Moreover, the Supervisory Board approved the new strategy of Polsat Plus Group and the dividend policy of the Company.

The Supervisory Board expressed its consent to take actions aimed at implementing the Company's share buy-back program, including the granting of securities for the Company's liabilities under the tender offer for the sale of the Company's shares.

The Supervisory Board expressed its consent to the acquisition of shares in Stork 5 sp. z o.o. and Plus Finanse sp. z o.o., for the conclusion of an investment agreement by the Company and the acquisition of shares in eobuwie S.A. (currently: Modivo S.A.), as well as for the conclusion of an investment agreement concerning the acquisition of shares in the special purpose vehicle PLCOM sp. z o.o. (currently: Exion Hydrogen Polskie Elektrolizery sp. z o.o.), and additionally to continue the acquisition of shares in Netia S.A. The Supervisory Board also granted its consent to the sale of 99.99% of shares in Polkomtel Infrastruktura sp. z o.o. to Cellnex Poland sp. z o.o. and all shares in TVO sp. z o.o. to Polsat Investments Limited, as well as to the disposal of 90% of shares in MESE sp. z o.o. to PAK Polska Czysta Energia sp. z o.o.

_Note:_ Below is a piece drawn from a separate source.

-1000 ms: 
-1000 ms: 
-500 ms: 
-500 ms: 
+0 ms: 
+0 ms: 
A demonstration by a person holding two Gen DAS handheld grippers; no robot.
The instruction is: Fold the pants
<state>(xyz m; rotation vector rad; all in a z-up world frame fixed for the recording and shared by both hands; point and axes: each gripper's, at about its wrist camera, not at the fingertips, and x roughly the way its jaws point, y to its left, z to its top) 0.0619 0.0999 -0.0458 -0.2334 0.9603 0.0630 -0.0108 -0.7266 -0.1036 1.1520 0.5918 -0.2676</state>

The Supervisory Board also conducted on-going and periodic assessments of transactions with related parties which included an evaluation whether such transactions were concluded at arm’s length.

Several times the Supervisory Board expressed its consent to changes in the composition of the supervisory boards of the Company’s significant subsidiaries. Moreover, the Supervisory Board awarded bonuses to the Company’s Management Board Members.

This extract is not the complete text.